Et puis il ajoute, sans jouer le moins du monde au professeur, comme si ça allait de soi, d’une totale évidence : « Tu ne crois donc pas que je suis dans le Père et que le Père est en moi ? » C’est donc dans sa quotidienneté du Messie que Dieu se donne à découvert, dans ce compagnonnage avec nous où il nous a fait voir Dieu, mais où aussi nous lui avons appris ce qu’il ne sait pas, ce que c’est que d’être un homme au milieu des hommes.
« Toi en moi, et moi en toi » : il le redira ainsi dans ses toutes dernières paroles de ce jour. Et il ajoutera à notre adresse : « Qu’ils soient UN, comme nous sommes UN… toi en moi et moi en eux ». Ce qui ressemblait très fort à ce qu’il avait affirmé solennellement dans la synagogue de Capharnaüm, ‘’des paroles dures’’ avaient dit beaucoup qui avaient dès lors cessé de l’écouter et de le suivre : « Celui qui mange ma chair et boit mon sang, demeure en moi et moi je demeure en lui ». Mais nous, on a tenu bon, on est resté, Pierre en tête évidemment, et on a eu raison, car, comme ça, on a commencé à comprendre pas seulement avec notre cervelle, mais avec notre chair vive, le mystère de Dieu vivant.
Si lui n’était pas là, s’il n’expérimentait pas dans sa trajectoire humaine, ce que c’est que d’être Fils, Dieu en resterait à ce qu’il est, à être Dieu. Il ne saurait pas vraiment ce que c’est que d’être Père. Sans lui, Dieu resterait ce qu’il est pour bien des hommes : inconnaissable (les philosophes sont intarissables là-dessus, et ils ajoutent qu’il est prudent de ne pas trop s’y frotter). Avec Jésus, Dieu se connaît pleinement lui-même et il se fait connaître pour ce qu’il est vraiment : un Père pour chacun d’entre nous.

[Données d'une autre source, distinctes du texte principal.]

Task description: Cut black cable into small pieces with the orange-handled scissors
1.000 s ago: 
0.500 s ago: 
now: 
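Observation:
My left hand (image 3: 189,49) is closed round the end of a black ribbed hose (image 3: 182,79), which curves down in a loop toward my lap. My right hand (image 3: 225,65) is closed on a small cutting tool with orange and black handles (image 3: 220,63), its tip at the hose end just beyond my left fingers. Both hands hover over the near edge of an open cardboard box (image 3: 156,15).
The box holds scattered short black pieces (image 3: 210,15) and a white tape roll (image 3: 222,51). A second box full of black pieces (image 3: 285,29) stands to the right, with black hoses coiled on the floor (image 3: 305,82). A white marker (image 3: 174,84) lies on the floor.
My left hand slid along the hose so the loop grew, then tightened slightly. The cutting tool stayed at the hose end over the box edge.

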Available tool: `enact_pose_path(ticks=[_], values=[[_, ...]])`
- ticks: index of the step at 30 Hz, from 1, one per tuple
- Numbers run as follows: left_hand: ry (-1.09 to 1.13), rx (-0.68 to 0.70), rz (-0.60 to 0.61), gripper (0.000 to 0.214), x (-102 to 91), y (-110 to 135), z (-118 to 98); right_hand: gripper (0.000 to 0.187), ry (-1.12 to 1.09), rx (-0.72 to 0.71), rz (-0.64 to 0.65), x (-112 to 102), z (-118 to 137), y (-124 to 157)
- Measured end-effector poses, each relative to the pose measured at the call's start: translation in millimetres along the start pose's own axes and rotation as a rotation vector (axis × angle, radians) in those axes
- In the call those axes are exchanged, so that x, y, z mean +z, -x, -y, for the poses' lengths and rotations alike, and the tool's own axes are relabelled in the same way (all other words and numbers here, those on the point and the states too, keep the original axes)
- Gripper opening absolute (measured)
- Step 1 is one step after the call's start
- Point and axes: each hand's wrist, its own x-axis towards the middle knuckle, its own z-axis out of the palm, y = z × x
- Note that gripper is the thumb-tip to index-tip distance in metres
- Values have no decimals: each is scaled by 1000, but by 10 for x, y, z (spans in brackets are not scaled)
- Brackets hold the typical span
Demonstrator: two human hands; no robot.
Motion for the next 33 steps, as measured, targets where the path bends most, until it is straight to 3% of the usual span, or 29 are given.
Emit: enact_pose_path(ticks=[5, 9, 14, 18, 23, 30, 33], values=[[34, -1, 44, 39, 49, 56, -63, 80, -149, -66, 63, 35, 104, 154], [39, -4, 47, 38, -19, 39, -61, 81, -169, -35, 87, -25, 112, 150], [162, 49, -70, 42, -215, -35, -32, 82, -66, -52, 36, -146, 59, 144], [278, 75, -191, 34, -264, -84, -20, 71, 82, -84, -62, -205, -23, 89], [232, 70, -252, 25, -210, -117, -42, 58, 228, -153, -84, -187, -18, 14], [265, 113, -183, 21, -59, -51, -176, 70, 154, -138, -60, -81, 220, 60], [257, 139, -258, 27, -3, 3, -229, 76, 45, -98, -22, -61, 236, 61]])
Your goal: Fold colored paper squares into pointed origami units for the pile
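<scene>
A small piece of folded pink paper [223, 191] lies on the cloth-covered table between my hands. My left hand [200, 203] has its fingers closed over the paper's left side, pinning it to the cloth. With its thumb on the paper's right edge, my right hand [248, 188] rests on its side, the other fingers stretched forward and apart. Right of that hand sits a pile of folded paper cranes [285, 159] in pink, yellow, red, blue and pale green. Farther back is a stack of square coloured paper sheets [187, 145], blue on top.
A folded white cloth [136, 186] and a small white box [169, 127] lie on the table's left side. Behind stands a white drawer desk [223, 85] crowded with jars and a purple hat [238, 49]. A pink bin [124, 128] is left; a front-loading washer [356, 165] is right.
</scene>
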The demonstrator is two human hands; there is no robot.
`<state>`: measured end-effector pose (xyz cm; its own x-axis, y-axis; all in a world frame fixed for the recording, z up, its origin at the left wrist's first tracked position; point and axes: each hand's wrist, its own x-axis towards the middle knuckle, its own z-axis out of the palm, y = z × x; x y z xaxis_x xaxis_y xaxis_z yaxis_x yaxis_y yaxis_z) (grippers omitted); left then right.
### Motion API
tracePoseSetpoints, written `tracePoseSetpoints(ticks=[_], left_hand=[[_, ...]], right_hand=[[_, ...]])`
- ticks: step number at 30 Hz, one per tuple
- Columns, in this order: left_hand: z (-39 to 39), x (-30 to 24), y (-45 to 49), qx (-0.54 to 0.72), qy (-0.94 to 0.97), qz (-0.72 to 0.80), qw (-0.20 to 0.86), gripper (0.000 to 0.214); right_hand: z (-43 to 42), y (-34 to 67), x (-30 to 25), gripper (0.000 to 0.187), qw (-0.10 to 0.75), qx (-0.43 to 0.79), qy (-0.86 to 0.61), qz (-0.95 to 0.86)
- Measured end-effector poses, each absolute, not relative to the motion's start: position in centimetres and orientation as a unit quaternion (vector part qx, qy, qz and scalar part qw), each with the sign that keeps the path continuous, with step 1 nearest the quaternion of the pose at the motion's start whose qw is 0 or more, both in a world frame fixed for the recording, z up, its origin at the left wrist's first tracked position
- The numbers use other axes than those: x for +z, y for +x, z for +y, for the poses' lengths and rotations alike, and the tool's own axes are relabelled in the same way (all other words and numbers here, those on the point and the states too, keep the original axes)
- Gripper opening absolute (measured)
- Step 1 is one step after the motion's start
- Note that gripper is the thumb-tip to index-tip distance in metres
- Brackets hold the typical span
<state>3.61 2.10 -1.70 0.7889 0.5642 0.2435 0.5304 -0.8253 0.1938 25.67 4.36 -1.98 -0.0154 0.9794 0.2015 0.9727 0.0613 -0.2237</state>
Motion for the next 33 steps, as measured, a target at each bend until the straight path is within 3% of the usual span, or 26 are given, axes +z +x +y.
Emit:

Voilà de la bel ouvrage. Et tu nous dis : à cause de cet ouvrage, croyez, ayez confiance, et vous ferez pareil, et même mieux, en d’autres circonstances. Moi, j’ai mené une existence paysanne dans un canton obscur de l’Empire ; et vous, pour beaucoup, vous allez vivre en ville, partout disséminés dans le vaste monde. Moi, je n’ai fait connaître à Dieu que la jeunesse, et vous, vous allez lui révéler ce que c’est que d’être fils quand on devient vieux. Moi, j’ai traversé maintes et maintes fois le lac de Tibériade, mais vous, vous allez courir l’aventure à franchir les océans et découvrir des terres neuves. Mon existence de Nazaréen qui parle l’araméen, a connu bien des limites, mais vous, vous allez y suppléer et montrer à Dieu, à votre Père, ce que c’est que d’être fils, ce que c’est que la dignité filiale et la liberté filiale sous d’autres cieux et en d’autres temps, et Dieu se réjouira ainsi plus encore d’être Père, quand je viendrai devant lui avec vous tous, en lui disant : « Me voici, moi et tous ces frères (et toutes ces sœurs) que tu m’as donnés ».